Hacker News new | ask | show | jobs
by abecedarius 4665 days ago
I used to mostly code parsers by hand for many of the same reasons, for years -- this article gives a nice rundown -- but the repetitive code really does kind of annoy, and I've found something else that works for me. Going over the listed problems:

Lexing and context: PEGs don't need a separate scanner; the option of calling an arbitrary function to parse a part usually suffices for unusual context needs.

Shift/reduce and grammar conflicts: PEG again sidesteps the problem, at the cost of sometimes resolving ambiguity in an unexpected way.

Syntax tree: Call semantic actions instead. For example: https://github.com/darius/peglet/blob/master/examples/regex....

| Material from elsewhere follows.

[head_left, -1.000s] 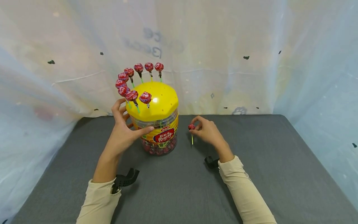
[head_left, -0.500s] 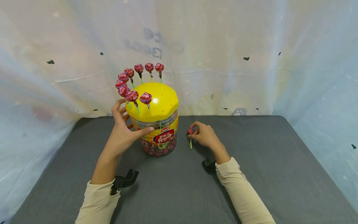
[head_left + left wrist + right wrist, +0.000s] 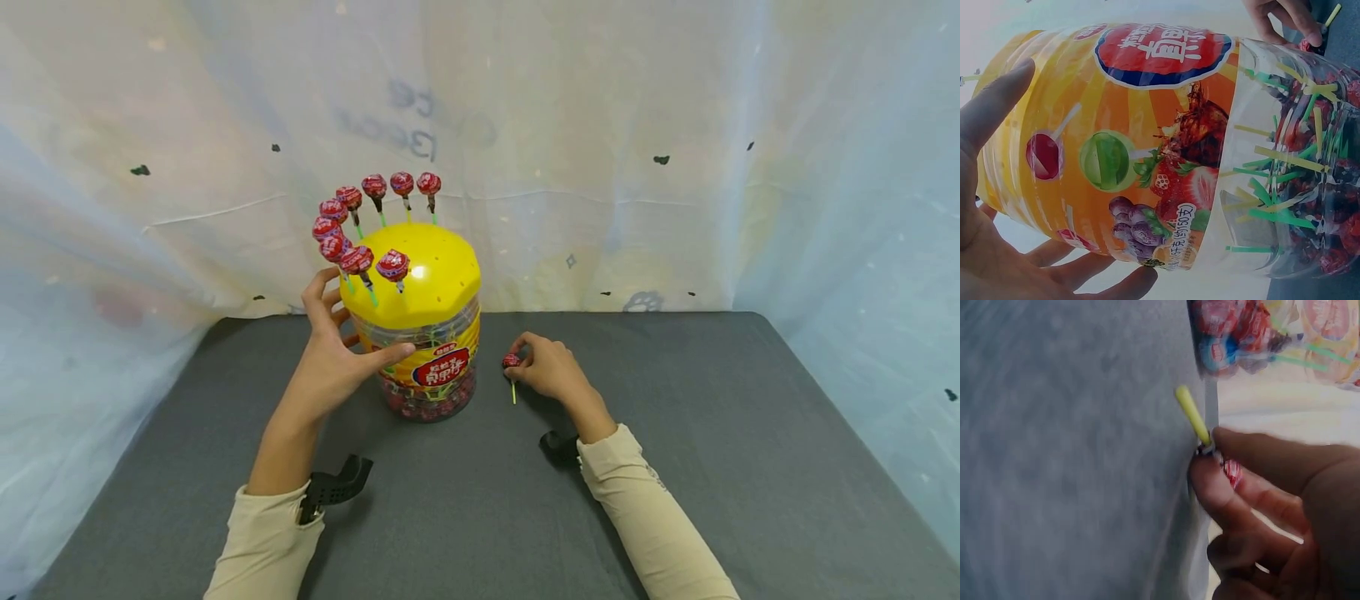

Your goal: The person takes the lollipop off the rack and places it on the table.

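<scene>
A big clear candy jar [image 3: 457, 333] with a yellow fruit label stands upright on the table, lollipops packed inside. Several red-wrapped lollipops [image 3: 393, 265] stand stick-down in its yellow lid [image 3: 438, 250], curving round the left side and back. My left hand [image 3: 330, 367] holds the jar from the left, thumb across the front and fingers round the far side. Right of the jar, my right hand [image 3: 555, 371] pinches one lollipop [image 3: 512, 361] between thumb and fingers. Its yellow stick [image 3: 1191, 415] points down in the head view; the fingers partly cover its red head.
Small holes dot the lid's right side. A grey cloth covers the table [image 3: 675, 433]. Pale curtains [image 3: 570, 108] hang behind and on both sides. Black wrist mounts [image 3: 337, 487] sit at both cuffs.
My right hand has lowered slightly in the head view, toward me, with the lollipop in its pinch. My left hand and the jar hold their place.
</scene>
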A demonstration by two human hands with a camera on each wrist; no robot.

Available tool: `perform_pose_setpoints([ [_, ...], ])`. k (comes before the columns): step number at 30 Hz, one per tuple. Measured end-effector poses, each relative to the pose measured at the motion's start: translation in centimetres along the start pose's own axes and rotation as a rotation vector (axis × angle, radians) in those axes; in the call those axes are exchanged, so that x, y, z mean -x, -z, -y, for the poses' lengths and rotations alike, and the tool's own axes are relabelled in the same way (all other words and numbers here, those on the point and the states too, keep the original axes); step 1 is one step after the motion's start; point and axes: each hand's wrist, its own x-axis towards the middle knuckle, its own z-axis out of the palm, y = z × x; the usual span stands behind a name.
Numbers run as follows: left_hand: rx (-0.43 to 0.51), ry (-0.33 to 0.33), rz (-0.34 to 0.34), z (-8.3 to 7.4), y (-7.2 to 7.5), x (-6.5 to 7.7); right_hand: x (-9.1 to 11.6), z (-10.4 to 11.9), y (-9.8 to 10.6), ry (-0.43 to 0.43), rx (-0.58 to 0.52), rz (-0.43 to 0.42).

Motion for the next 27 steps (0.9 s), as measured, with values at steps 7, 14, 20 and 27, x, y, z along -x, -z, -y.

Mixed code: Semantic actions are denoted by function names instead of inline code. I've used the same grammar in different languages.

Other limitations: Given a small parsing library -- like one or two pages of non-golfed code -- it's more thinkable to hack it to address whatever particular problem comes up.

So most often these days I use https://github.com/darius/peglet when I have a parsing problem. It's definitely not for coding gcc with.

1 comments

I use LPeg myself. What I like about LPeg is that you can compose it. Once I have an LPeg expression that parses, say, an IPv6 address, I can reuse that expression in a larger grammar.